**Activity**
Looking through the listing below, state how many lines have the word "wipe" in them. Only the number should be given.

**Provided data**
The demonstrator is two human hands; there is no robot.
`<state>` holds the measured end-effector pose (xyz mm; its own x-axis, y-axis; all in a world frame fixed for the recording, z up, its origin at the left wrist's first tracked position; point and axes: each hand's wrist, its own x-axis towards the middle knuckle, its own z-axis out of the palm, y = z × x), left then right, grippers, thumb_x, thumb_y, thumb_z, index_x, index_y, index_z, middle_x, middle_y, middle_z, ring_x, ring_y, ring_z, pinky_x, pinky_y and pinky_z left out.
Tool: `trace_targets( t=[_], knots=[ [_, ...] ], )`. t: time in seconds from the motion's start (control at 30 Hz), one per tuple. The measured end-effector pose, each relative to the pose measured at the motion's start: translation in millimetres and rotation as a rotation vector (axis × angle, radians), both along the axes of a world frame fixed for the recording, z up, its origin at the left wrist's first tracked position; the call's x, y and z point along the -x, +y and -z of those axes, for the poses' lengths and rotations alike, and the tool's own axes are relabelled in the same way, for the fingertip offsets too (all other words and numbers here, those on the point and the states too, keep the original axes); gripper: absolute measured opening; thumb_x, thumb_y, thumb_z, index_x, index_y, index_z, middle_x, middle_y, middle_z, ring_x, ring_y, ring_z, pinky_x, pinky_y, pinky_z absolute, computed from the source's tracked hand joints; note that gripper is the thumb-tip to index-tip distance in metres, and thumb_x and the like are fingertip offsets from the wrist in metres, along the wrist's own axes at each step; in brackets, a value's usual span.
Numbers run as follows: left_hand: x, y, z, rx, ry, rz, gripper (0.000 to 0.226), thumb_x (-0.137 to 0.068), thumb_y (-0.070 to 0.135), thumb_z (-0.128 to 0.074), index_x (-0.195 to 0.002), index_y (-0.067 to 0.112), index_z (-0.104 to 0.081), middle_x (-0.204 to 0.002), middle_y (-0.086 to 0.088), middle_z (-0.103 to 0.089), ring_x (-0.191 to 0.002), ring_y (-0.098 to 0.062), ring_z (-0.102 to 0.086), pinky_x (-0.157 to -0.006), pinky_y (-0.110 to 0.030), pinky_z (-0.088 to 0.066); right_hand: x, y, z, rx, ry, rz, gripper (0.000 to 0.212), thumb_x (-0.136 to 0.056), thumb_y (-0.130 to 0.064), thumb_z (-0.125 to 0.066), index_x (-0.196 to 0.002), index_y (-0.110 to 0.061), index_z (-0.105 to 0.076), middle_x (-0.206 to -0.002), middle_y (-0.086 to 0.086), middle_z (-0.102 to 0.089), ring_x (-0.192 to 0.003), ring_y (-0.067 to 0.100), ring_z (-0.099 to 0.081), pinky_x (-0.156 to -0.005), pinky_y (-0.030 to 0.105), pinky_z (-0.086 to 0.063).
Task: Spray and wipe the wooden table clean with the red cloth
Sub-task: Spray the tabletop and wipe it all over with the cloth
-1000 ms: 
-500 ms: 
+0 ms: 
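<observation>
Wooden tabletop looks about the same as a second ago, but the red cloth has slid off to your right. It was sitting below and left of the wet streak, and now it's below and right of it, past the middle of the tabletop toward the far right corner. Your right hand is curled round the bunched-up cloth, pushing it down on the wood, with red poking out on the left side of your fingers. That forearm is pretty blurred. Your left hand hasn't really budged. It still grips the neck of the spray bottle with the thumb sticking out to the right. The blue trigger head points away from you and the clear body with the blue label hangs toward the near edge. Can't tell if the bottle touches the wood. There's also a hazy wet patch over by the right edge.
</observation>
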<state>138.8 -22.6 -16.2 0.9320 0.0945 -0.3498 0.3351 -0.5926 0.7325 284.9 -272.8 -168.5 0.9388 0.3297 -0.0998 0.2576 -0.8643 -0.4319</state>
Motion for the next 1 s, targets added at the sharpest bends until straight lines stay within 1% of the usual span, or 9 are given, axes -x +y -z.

**Your response**
2